START INPUT FOR THIS TASK

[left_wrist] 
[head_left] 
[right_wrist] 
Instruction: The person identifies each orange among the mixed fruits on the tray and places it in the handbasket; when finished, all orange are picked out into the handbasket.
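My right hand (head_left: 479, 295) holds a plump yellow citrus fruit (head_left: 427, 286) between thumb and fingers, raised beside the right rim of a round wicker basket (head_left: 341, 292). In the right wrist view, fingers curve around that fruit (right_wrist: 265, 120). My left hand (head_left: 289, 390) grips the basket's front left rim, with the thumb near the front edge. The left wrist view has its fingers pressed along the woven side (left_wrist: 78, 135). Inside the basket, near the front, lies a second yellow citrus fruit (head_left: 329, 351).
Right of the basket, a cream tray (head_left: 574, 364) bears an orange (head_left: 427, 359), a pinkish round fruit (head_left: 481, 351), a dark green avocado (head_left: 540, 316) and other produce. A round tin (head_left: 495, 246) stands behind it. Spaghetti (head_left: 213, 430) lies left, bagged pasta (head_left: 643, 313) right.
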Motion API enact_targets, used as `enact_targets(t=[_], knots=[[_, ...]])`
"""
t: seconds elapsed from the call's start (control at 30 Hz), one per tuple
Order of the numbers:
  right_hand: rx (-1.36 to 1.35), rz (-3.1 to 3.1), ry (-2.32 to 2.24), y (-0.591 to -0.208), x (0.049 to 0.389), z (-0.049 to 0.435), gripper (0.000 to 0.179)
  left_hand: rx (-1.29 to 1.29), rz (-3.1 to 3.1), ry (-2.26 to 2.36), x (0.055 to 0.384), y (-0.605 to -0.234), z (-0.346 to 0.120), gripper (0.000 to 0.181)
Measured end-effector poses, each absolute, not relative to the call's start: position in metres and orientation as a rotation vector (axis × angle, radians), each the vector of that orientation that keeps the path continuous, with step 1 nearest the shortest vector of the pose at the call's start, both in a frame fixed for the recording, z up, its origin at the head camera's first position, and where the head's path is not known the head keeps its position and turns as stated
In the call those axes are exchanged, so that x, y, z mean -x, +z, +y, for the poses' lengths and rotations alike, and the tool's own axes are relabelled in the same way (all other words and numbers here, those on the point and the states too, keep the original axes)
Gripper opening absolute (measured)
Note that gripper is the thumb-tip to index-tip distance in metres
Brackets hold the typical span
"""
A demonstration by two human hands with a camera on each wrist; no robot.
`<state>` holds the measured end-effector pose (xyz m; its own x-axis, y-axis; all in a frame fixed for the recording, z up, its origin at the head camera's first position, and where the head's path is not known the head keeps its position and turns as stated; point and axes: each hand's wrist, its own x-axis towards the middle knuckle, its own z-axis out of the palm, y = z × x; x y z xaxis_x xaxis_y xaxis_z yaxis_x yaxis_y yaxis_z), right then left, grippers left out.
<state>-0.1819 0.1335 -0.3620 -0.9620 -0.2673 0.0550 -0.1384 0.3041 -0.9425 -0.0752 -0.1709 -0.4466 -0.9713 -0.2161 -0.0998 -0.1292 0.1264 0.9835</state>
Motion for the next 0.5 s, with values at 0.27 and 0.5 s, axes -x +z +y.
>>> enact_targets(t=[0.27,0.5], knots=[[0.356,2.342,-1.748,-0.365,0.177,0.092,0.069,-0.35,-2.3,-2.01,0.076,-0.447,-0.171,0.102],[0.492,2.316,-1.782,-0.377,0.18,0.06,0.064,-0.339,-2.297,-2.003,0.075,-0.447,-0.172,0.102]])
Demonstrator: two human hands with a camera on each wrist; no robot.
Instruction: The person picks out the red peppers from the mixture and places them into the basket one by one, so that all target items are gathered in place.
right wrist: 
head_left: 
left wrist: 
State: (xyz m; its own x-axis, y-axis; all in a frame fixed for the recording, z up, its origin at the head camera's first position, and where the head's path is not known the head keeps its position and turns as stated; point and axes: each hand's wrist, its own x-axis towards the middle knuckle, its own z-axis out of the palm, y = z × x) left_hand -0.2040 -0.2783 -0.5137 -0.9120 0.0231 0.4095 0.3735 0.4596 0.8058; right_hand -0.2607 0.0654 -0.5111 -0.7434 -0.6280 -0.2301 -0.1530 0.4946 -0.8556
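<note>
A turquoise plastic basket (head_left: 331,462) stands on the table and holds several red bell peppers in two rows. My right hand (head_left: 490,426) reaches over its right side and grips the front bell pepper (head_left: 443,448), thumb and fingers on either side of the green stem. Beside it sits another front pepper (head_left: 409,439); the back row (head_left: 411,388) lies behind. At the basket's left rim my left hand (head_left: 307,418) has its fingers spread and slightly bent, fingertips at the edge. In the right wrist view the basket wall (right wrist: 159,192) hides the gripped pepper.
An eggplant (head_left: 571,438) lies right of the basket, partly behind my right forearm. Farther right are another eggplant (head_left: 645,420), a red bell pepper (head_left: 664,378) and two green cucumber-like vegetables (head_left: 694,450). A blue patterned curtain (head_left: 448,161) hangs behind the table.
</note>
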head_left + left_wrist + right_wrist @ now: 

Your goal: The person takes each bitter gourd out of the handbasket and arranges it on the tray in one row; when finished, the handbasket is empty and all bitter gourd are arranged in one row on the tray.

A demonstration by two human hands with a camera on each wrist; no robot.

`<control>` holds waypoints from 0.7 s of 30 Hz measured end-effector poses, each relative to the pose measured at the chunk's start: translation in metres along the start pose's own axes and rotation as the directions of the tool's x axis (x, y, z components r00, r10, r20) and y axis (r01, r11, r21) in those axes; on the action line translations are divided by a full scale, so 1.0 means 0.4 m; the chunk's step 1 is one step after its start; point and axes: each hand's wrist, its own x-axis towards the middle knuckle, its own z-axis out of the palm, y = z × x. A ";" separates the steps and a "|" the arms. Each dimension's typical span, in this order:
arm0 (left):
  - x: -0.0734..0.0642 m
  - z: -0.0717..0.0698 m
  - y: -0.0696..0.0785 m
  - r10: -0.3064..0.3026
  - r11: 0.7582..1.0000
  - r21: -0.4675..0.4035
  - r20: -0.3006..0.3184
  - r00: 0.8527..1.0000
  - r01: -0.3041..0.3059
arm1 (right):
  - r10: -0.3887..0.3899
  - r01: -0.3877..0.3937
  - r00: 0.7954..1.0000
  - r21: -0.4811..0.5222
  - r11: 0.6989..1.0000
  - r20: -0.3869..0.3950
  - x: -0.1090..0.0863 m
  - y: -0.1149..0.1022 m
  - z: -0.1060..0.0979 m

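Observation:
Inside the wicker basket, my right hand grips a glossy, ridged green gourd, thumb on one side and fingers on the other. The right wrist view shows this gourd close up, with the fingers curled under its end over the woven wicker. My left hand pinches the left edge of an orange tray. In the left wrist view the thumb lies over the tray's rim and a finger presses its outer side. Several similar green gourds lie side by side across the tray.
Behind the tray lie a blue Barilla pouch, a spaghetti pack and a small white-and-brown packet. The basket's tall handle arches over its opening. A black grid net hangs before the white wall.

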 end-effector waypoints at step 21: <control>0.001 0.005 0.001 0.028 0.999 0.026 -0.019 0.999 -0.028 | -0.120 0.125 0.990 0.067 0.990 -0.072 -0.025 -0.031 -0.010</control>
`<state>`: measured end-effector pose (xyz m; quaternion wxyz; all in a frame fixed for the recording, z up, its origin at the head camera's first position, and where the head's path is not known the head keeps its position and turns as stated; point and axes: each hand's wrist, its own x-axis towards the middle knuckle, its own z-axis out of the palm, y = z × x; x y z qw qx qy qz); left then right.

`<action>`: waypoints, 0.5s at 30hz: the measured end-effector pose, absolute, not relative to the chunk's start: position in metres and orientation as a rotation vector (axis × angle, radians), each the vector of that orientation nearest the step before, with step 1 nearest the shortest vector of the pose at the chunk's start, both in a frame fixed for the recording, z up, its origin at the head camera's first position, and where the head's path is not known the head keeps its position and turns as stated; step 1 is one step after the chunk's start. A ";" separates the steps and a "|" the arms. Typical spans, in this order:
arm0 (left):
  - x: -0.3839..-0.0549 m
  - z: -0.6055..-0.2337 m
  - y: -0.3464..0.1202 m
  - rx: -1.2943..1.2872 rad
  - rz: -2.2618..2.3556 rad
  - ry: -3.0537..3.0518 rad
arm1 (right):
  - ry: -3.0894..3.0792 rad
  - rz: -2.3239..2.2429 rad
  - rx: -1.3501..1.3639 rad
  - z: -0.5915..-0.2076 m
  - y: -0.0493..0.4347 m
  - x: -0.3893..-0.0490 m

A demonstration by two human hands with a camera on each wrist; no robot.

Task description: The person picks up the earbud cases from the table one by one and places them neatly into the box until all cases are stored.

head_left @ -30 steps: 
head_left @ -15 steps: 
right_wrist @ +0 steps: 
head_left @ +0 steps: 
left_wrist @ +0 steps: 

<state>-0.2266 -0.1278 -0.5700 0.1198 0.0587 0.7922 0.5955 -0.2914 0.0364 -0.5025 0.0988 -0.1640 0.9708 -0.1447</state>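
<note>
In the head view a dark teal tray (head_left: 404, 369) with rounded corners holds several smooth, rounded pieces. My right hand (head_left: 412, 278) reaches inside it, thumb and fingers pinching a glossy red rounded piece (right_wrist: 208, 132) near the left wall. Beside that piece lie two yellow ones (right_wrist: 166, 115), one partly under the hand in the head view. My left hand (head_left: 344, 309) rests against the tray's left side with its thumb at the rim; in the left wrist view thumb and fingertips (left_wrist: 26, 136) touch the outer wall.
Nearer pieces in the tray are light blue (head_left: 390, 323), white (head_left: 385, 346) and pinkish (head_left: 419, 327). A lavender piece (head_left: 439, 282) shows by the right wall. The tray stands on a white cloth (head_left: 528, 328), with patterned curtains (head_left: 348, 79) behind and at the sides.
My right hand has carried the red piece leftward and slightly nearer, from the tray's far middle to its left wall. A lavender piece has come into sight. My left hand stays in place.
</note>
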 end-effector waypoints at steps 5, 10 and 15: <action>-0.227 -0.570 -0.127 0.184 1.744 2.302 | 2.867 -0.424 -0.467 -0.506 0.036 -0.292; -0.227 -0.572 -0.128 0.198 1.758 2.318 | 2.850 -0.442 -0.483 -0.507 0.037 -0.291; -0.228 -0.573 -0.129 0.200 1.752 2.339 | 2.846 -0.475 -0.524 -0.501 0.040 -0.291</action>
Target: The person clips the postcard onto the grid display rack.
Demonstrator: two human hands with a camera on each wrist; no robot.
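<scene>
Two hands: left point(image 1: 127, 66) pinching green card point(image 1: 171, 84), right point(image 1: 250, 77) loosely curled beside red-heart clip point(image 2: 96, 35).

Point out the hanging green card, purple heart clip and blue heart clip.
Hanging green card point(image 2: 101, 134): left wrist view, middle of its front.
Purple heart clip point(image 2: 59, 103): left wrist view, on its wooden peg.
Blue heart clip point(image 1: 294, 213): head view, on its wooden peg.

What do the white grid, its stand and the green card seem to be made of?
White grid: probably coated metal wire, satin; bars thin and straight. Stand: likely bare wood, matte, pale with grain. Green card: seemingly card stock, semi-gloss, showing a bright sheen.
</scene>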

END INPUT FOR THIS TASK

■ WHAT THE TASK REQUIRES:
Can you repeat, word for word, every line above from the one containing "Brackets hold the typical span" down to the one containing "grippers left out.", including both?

■ TASK OUTPUT:
Brackets hold the typical span
"""
A demonstration by two human hands with a camera on each wrist; no robot.
`<state>` holds the measured end-effector pose (xyz m; its own x-axis, y-axis; all in a frame fixed for the recording, z up, its origin at the head camera's first position, and where the head's path is not known the head keeps its position and turns as stated; point and axes: each hand's wrist, its own x-axis towards the middle knuckle, its own z-axis out of the palm, y = z × x; x y z xaxis_x xaxis_y xaxis_z yaxis_x yaxis_y yaxis_z), right then left, grippers left out.

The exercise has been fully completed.